O que se passa agora?

Mesmo antes do escândalo ter rebentado, a Europa tinha implementado medidas destinadas a melhorar a qualidade dos testes de emissões diesel: em 2017, a Comissão Europeia estabelecerá um procedimento de emissões em condução real' que obrigará a testes de emissões na estrada para todos os tipos de veículos de passageiros. Para garantir que os veículos atingem os limites de emissões de NOx na estrada, e não apenas em laboratório onde são possíveis as manipulações, o procedimento vai usar um sistema portátil de medição de emissões semelhante aos usado pelos investigadores do JRC.

Também a EPA vai usar o mesmo tipo de sistema de medição para veículos ligeiros actualmente na estrada, quando até agora apenas o fazia para pesados a diesel, responsáveis pela maior parte da poluição nas autoestradas. Pelo contrário, os ligeiros a diesel são responsáveis por cerca de 1% da frota americana e apenas 0,2% das emissões de NOx.

O que resolverá o problema?

A alteração proposta pode melhorar grandemente o nível de emissões dos novos carros e os peritos esperam que isso leve os fabricantes a produzir carros que estejam à altura desses standards. No entanto, alguns detalhes em relação às condições futuras de testes ainda têm que ser definidas. 

O que significa este escândalo para o futuro dos carros a diesel?

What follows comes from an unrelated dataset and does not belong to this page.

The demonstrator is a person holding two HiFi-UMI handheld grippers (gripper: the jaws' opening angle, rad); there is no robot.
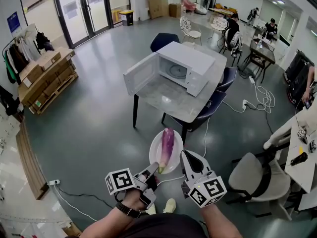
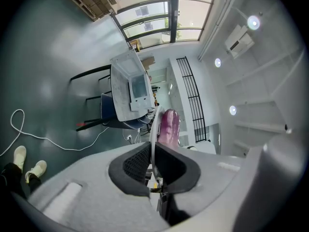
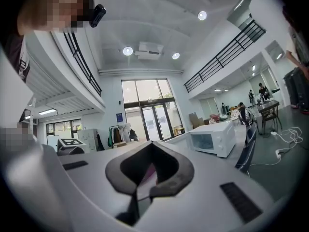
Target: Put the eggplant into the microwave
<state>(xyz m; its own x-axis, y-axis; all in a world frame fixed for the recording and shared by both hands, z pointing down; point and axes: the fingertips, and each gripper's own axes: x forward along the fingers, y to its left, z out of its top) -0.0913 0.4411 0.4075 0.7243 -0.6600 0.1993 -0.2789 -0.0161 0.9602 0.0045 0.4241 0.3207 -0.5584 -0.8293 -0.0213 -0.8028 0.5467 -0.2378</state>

Os veículos a diesel tendem a ter uma pegada de carbono inferior à dos seus parceiros a gasolina e têm sido apregoados como uma estratégia para mitigar o aquecimento global. Como o BMW X5 demonstra, os carros diesel podem realmente manter as emissões dentro dos limites existentes mas os analistas dizem que o mau comportamento da Volkswagen pode resultar em limites de poluição superiores, aumentando os custos de investigação e investimento para os fabricantes de carros. O escândalo também pode tornar difícil promover de forma credível a ideia de que o diesel pode ser conciliado com a redução da poluição do ar.